İnsan, içerisinde yaşadığı toplumu ve dahası içerisinde yaşadığı dünyayı anlayabilmek için önce kendisini anlamalı ve anlamlandırmalıdır. Kendini anlamak ve anlamlandırmak ise elbette ki oldukça zor bir iştir. İnsan kendini anlama yolculuğunda birçok farklı durağa uğrar. Fakat bu kendini anlama yolunda kendine takılıp kalanların sayısı azımsanamayacak kadar çoktur. Yazılarıma hareket veren başlangıç noktası kendim olduğu için insanın dünyayı anlama yolculuğunun başlangıç noktasının kendisi olduğunu biliyorum. Yani herhangi bir insan içinde yaşadığı toplumu ve dahası içinde yaşadığı dünyayı eleştirmek istiyorsa işe kendinden pay biçerek başlamalıdır. Bunun dışında yapılan tüm eleştiriler maalesef ya haksız ya da eksik olacaktır. Örneğin bir insan fazla kiloları olan diğer insanları eleştirmek istiyorsa işe kendinden başlamalıdır.
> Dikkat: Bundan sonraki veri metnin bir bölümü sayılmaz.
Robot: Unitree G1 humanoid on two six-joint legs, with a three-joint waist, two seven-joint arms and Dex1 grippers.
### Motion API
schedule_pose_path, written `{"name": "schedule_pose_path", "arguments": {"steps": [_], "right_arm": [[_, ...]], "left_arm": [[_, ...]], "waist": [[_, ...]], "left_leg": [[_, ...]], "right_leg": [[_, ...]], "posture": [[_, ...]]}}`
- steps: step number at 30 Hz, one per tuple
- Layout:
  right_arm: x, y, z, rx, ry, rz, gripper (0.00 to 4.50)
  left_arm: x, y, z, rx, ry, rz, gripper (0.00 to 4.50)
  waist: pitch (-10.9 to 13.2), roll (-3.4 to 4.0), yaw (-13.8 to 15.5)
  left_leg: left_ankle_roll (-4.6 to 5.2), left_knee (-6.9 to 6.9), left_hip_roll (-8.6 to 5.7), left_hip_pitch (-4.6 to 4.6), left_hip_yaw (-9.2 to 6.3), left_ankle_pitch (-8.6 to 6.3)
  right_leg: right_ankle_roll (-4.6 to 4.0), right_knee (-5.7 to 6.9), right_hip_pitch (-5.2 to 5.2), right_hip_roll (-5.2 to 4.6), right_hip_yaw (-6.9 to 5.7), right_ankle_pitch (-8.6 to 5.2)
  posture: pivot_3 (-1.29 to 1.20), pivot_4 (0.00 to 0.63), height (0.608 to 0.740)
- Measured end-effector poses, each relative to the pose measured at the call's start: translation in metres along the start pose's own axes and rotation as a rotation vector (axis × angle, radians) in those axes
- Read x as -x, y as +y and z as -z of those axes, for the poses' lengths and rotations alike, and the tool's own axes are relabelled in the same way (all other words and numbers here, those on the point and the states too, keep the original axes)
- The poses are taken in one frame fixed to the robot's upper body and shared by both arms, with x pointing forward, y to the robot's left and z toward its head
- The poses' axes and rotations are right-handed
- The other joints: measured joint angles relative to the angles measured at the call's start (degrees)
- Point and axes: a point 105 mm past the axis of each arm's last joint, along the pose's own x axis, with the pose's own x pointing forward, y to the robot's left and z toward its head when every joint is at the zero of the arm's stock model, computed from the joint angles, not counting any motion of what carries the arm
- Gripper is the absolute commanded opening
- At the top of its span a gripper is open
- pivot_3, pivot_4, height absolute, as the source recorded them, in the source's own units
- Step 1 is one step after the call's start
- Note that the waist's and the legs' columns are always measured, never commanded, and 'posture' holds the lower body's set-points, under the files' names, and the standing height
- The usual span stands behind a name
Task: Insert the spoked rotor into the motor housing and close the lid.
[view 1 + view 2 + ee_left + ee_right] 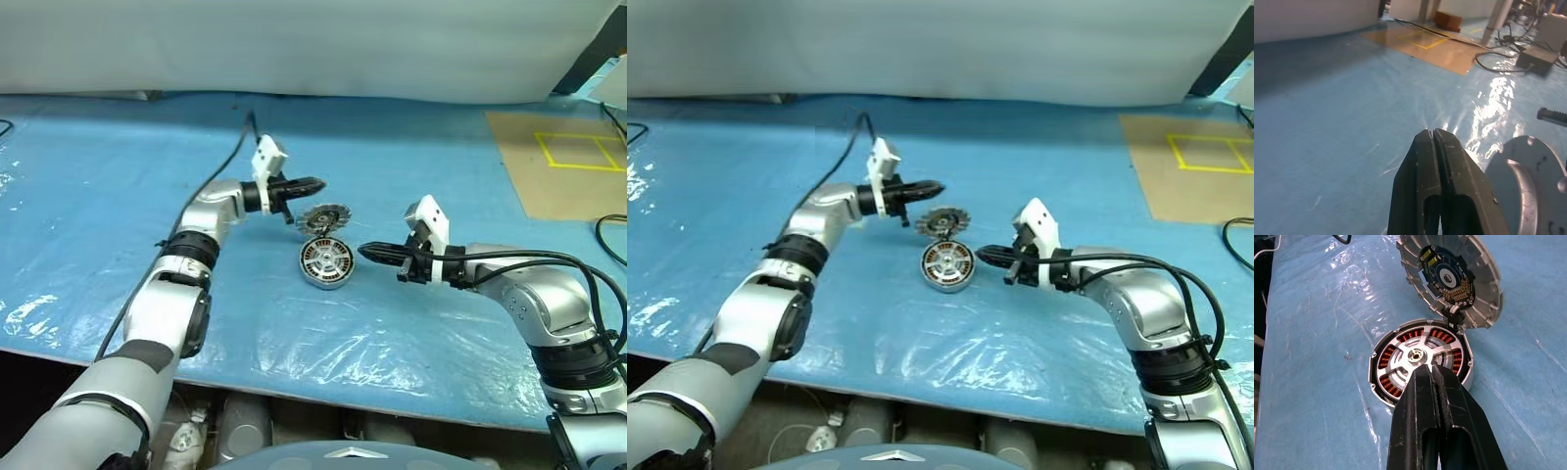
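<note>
Motor housing (pixel 1420 363), lid (pixel 1449 279) propped: no legible markings, seemingly

Blue plastic sheet (pixel 118 196), glossy, with white glare patches and creases. On it, the motor housing (pixel 1420 363): silver-grey rim, a ring of copper-coloured windings, pale grey spokes and a brass-toned hub. Touching the housing's far rim, the lid (pixel 1452 279): silver-grey with radial fins, around a dark centre bearing gold contacts, a yellow component and a white-and-blue ring. Just beside the lid, the left gripper (pixel 312 183): black fingers under a white wrist block. Near the housing's other side, the right gripper (pixel 367 253): likewise black. Well apart from the housing, a tan board (pixel 568 171) marked with a yellow square outline.
</note>
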Motion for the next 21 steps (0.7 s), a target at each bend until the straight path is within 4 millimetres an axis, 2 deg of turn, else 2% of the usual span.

Öncelikle kendisi fazla kilolu olma durumunu yaşamalı ve daha sonra bu fazla kilolu olma durumundan kurtulmuş olmalıdır. Yani her iki durumu da yaşamış olmalıdır. Aksi halde bu konudaki görüşleri sübjektiflikten objektifliğe bir türlü hareket edemez. Elbette bir insan için yüzde yüz objektiflik mümkün değildir. Tembellik konusunda beyan ettiğim tüm görüşlerimse bu noktadan hareket etmektedir. Bende her insan kadar tembel ve her insan kadar çalışkanım. Ama tembellik hususunda her insan seviyesini zaman zaman geçtiğimi biliyorum. Bu haliyle bu yazı aslında bir özeleştiri kapsamına girmektedir.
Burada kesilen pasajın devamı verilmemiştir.